- [WHAT IS EXPECTED] Within the records, tally the lines that contain "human" and reply with that number only.

- [Stored entries]
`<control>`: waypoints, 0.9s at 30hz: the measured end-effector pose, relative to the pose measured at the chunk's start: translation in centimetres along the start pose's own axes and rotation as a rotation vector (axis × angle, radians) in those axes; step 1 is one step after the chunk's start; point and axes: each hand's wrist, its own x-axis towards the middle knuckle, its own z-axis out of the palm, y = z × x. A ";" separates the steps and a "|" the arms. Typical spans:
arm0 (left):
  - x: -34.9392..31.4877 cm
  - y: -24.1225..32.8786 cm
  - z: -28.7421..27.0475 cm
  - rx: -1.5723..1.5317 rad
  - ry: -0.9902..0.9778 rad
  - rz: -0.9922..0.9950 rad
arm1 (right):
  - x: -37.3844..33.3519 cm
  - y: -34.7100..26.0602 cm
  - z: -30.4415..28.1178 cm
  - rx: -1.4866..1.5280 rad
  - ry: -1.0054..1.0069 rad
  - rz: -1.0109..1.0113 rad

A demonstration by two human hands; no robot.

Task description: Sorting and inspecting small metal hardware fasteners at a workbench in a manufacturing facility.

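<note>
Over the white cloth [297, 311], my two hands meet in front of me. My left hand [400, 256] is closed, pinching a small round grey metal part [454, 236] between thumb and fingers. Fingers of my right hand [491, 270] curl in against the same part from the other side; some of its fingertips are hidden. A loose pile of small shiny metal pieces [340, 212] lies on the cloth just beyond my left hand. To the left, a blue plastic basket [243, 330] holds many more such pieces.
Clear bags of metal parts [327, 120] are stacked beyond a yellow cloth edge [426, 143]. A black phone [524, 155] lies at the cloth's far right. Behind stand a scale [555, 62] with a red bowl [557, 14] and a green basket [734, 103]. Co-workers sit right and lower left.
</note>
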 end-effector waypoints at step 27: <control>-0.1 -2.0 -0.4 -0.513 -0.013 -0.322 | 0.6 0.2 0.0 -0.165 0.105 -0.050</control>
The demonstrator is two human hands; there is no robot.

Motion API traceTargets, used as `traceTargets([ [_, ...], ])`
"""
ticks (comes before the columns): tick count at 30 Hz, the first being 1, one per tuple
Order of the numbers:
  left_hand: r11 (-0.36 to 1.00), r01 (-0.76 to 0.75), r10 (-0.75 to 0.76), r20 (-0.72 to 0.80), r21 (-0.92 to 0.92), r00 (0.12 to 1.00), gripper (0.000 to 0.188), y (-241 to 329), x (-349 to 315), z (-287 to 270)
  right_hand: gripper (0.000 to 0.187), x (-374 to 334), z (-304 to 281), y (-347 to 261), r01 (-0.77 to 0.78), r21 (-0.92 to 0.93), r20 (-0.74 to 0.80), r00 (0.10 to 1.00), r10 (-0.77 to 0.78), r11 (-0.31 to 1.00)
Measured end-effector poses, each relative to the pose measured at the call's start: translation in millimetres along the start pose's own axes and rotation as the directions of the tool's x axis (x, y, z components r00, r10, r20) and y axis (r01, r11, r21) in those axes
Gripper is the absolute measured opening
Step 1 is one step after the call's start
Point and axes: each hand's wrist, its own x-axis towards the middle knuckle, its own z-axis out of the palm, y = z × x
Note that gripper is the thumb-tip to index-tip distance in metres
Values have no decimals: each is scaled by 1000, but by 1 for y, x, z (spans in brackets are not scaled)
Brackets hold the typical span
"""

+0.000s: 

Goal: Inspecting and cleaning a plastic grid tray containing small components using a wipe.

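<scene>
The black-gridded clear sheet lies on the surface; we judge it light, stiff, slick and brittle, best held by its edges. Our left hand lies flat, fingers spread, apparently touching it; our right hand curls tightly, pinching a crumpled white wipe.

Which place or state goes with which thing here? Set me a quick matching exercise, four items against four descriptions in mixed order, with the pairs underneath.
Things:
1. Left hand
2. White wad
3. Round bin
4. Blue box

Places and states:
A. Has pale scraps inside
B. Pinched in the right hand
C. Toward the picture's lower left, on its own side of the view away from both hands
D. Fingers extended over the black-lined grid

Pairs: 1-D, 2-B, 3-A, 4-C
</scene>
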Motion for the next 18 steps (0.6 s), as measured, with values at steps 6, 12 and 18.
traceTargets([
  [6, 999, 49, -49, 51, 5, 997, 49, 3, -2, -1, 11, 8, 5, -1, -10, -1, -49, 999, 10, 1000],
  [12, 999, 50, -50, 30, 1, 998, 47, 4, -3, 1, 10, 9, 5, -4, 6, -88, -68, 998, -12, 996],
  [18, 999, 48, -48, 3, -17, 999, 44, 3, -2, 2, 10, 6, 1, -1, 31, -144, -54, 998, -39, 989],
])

- [EXERCISE RESPONSE] 2